Along with education, other tenets of Jewish law are cleanliness and eating habits. People in the Dark Ages and on saw this as "odd". Why the constant need to clean or bathe? Are the Jews a naturally dirty people? Well, that was the conclusion of some. Others, again, saw it as a form of elitism. But, when diseases would break out, it always seemed, to more than a few, that Jews were not affected or less affected than the population as a whole. This gave birth to Jews causing diseases, which led to the concept of Jews poisoning the water and food, but usually water. Blood libels were also born out of misunderstandings of our eating and food preparation habits.
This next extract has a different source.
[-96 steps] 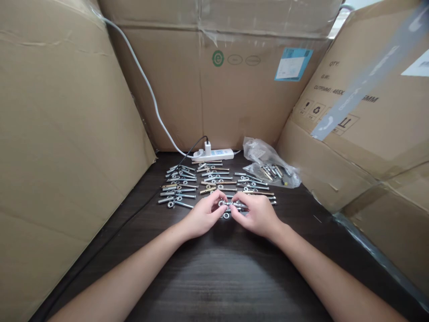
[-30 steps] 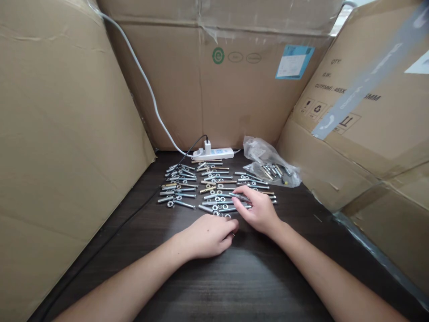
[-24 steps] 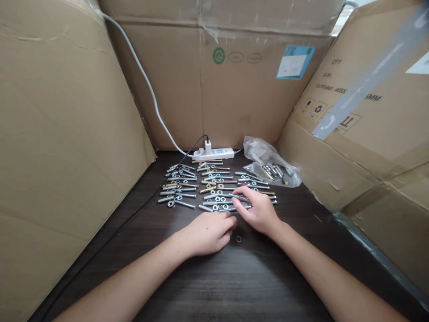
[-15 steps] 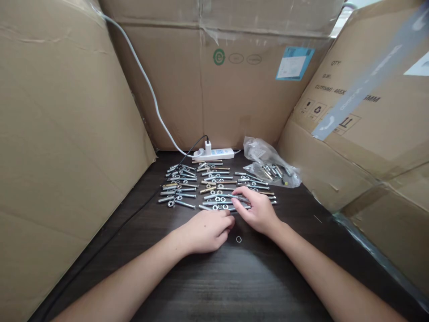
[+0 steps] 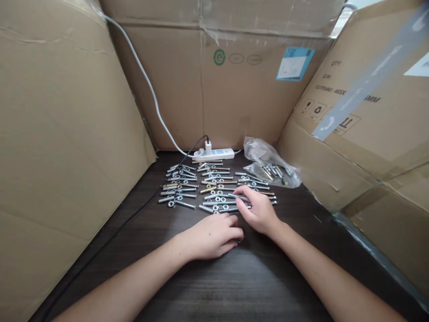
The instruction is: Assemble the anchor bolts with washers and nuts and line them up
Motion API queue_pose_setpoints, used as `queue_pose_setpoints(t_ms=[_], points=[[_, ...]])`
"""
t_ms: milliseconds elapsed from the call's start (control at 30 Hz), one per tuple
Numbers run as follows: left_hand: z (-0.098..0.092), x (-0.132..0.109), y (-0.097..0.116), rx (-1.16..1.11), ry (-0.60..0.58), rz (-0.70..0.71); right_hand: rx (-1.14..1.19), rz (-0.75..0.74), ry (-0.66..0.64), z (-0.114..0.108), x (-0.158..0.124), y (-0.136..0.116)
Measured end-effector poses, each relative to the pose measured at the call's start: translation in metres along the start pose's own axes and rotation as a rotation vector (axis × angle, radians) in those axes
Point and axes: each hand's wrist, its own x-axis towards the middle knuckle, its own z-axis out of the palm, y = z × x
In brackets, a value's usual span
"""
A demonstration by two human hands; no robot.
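Observation:
My left hand point(image 5: 217, 235) lies palm down low over the dark table, its fingers curled. Its fingertips are on a small ring washer point(image 5: 238, 240), which shows only in part beneath them. My right hand point(image 5: 256, 209) reaches in from the right, with thumb and index finger closed on a bolt point(image 5: 232, 195) in the front rows. Just left of those fingertips lie nuts and washers, among them a hex nut point(image 5: 217, 199) and a washer point(image 5: 225, 207). A long bolt point(image 5: 231, 209) rests in the nearest row, partly behind my hands.
Rows of bolts, sleeves, nuts and washers point(image 5: 179, 195) cover the table point(image 5: 214, 290). Behind them is a white power strip point(image 5: 223, 154) with cables. A clear plastic bag point(image 5: 264, 152) holds more bolts. Cardboard boxes point(image 5: 234, 103) wall in the left, back and right.
My left hand has moved right and slightly nearer, from the front row onto the loose washer. My right hand has shifted a little to the right, staying at the bolt.

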Motion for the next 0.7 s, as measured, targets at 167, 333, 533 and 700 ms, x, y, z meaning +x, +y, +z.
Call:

As DetlefK said above in points two and three, the Jews were more or less forced into certain professions because they weren't allowed to be parts of others or own land. Banking was the one which cause the most consternation among people. It bore the "Jews are stingy/cheap.", "Jews only love money.", "Capitalism is a Jewish disease.", and all of that led to "Jews are the cause of most wars in the world." because, after all, it takes money to fund wars, and who held the purse strings? Jews! Who were agitators of social change (as discussed above)? Jews! This also leads to the concept that Jews are not a real minority in the sense they are oppressed, but rather then are a minority of oppressors, therefore attacking them is simply freeing oneself from their horrible yolk.
Really the question should be is why aren't more people willing to confront anti-Semitism? Why must anti-Semitism from the right or Nazis be condemned, usually with the condition of pointing out other groups are also the target, even when the attack is anti-Semitic in nature but ignored or even used by others? Anti-Semitism is a real problem. But, IMO, until it reaches near-Holocaust levels, most people don't give two shits.
Rhiannon12866
(205,561 posts)I was certainly aware of the atrocities that happened during WWII, but as has been said, these prejudices go back centuries. Here's the series, if you're interested:
http://www.pbs.org/wnet/story-jews/video/
Behind the Aegis
(53,962 posts)I still have it on DVR!
Rhiannon12866
(205,561 posts)I wasn't aware that the videos were available online until I looked just now, think I may have missed some of it so now I can catch the whole thing.
JI7
(89,254 posts)or do you want a general discussion of it ?
zanana1
(6,122 posts)I have a better idea now, but I'll still have to explore the subject more deeply. There is a lot about religion that I don't understand.